The same is so with assets – occupational pension is in my name, and I had it from before my marriage, so why should I have to share it? Well, that’s because the law recognises the joint contribution to a marriage. Amongst a potentially limitless list of mutual benefits and obligations, if, say, my wife hadn’t stayed at home or given up a career to work part-time to look after the children, I would not have been able to go out and get that high-earning job. Marriage and other relationships are not price lists, they are a sharing of almost everything. Be clear I don’t make a sexist point by talking of husband and wife, as the roles may easily be reversed, I just describe one of a million examples – and if it is a same-sex relationship the rules are no different. In this proposed case, my wife will be entitled to a share of the growth of my pension between the date of marriage and the date of separation, calculated according to a well-established legal formula. The law labels this Fair Sharing, and I don’t have a difficulty with that, personally or professionally.

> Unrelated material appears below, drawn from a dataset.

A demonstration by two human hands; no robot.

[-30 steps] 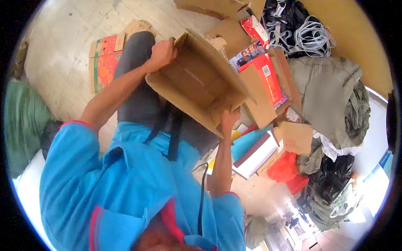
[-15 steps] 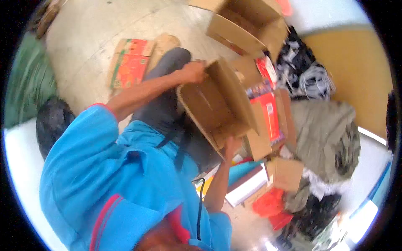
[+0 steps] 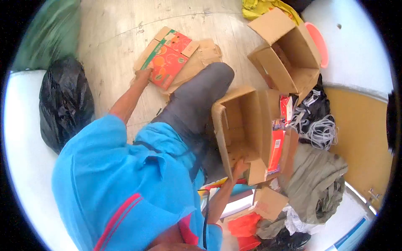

The fine details of rules and statutory duties is for another time. My point here is that too many people go blissfully into coupledom without a good grounding in their legal position. This can have two consequences. One is that on the relationship failing, they don’t know how everything should be divided up. The other is that ignorance, or a false understanding of the law, might either encourage them to leave on the wrong basis or at the wrong time, or, more likely, discourage them from getting out of a poisonous or even dangerous situation, for fear of losing everything.
I am not proposing that everyone actually takes an exam, but brighter minds than I will be able to create or envisage the right project for public legal education, whether at school (much good work is done in Modern Studies looking at our legal system as part of the social fabric of our society, and I have been involved in various projects to bring mock court cases to the classroom for students to participate in) or in the wider community. Older readers will remember back in the day when I conducted weekly live Q & A legal phone-ins on radio and TV. There was a national thirst for information on the law, and it was as important then as it is now to educate citizens in the rights and duties that affect them.
There is a fundamental principle in our law – Ignorantia Iuris Neminem Excusat, and for those whose Latin is rusty, it just means that ignorance of the law is no excuse, when we are in breach of it. Trying to tell the police that you have never heard of speeding as being an actual criminal offence is unlikely to get you off. It is a similar situation with family and personal relationships. If you find after separation that your long-held beliefs in the law are actually wrong, the law still prevails no matter how adverse or damaging. The rights and duties on us are universal and comprehensive.
Don’t leave it till it’s too late to find out what is and isn’t yours.